The impact of this change is expected to be particularly pronounced among individuals in their 40s and 50s who aim to extend the length of their loans. Darryl Dhoffer, an advisor at The Mortgage Expert, expressed concerns, stating, "Halifax appears to be tightening the screws on the very borrowers who need them the most." This policy alteration follows the bank's decision last summer to extend the working-age limit to 75, prompting questions about the rationale behind this reversal.


Mortgage lenders typically align the duration of loans with borrowers' intended working lifespan, often requesting details about anticipated retirement age before extending offers. Borrowing beyond this predetermined limit necessitates thorough assessments to ascertain whether future pension income can cover repayment obligations. Halifax's recent decision translates to a reduction in the maximum borrowing period by five years for many individuals, with exceptions applying to those seeking to expand their mortgage size or possessing weaker credit profiles.


The trend of elongating mortgage terms has gained traction among buyers seeking to alleviate the burden of high property prices and escalating interest rates. UK Finance data indicates that nearly a quarter of first-time buyers are opting for mortgage durations exceeding 35 years. While elongating the loan term reduces initial expenses, it results in higher interest payments over time. This development coincides with a significant surge in interest rates, spurred by the Bank of England's decision to raise its base rate from 0.1% in December 2021 to 5.25% presently.

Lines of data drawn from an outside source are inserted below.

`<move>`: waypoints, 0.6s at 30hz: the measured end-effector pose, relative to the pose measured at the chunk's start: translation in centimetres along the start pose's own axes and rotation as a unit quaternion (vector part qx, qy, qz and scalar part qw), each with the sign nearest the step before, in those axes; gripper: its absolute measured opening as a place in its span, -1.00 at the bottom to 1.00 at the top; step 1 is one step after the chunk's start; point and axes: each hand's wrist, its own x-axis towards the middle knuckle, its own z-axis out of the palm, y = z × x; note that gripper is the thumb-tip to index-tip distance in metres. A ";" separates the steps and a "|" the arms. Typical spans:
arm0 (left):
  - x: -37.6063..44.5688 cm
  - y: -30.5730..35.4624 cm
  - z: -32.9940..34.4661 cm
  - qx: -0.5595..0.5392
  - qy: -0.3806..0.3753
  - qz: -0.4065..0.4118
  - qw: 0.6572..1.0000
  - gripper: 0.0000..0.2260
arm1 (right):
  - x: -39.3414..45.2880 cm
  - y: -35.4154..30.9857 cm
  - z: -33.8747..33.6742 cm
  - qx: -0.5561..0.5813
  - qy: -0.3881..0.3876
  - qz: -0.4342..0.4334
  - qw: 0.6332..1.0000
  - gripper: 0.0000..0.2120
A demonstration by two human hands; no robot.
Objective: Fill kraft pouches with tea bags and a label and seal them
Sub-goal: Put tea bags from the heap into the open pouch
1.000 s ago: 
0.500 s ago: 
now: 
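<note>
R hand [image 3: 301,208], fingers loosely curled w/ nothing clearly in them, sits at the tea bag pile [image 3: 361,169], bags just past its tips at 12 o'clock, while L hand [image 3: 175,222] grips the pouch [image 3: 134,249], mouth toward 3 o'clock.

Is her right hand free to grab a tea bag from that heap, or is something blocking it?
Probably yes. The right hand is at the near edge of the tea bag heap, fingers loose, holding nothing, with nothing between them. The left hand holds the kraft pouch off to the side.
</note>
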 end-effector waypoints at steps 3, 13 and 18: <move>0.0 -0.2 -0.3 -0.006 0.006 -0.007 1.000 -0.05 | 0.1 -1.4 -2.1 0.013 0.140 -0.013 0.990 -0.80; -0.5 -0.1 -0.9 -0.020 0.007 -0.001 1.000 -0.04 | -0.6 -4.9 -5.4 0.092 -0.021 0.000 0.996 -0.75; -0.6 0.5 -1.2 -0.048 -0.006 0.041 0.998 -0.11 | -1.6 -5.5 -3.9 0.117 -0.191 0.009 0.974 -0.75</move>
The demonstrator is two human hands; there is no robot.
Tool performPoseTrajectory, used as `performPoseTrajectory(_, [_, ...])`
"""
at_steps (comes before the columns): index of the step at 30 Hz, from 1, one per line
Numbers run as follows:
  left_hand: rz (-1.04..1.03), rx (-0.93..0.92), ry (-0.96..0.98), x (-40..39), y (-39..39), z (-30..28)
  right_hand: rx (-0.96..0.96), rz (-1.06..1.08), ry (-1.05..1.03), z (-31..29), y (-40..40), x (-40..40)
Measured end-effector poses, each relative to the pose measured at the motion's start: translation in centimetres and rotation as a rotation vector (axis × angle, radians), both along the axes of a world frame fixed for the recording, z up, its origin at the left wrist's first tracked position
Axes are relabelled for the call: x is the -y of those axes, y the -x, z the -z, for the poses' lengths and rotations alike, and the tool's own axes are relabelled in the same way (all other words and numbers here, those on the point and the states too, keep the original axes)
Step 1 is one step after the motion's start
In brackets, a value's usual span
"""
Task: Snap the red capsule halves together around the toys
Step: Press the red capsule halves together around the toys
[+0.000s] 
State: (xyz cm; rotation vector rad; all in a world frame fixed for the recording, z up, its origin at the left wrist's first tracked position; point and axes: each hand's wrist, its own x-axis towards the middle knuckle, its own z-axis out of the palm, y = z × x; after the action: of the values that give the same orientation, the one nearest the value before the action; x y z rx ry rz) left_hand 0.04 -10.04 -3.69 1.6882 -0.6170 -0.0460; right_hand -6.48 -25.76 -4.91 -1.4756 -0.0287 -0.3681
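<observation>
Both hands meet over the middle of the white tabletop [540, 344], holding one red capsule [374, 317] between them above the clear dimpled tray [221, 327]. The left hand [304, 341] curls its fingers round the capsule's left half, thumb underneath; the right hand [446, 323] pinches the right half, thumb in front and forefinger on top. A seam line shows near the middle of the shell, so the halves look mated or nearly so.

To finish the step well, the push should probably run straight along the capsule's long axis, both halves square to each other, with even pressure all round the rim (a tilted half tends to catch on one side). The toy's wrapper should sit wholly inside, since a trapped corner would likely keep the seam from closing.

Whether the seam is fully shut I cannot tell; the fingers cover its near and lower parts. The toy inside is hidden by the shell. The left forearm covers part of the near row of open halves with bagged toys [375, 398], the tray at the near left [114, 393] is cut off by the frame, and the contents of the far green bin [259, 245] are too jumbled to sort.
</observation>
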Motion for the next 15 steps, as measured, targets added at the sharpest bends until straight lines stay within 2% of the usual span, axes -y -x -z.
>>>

A spokesperson from Halifax justified the policy change as part of routine lending criteria reviews aimed at ensuring responsible lending practices across diverse customer segments. However, some industry experts, such as David Hollingworth from brokerage London and Country Mortgages, speculate that Halifax's move reflects a strategy to mitigate lending risks associated with retirement without completely withdrawing from this market segment.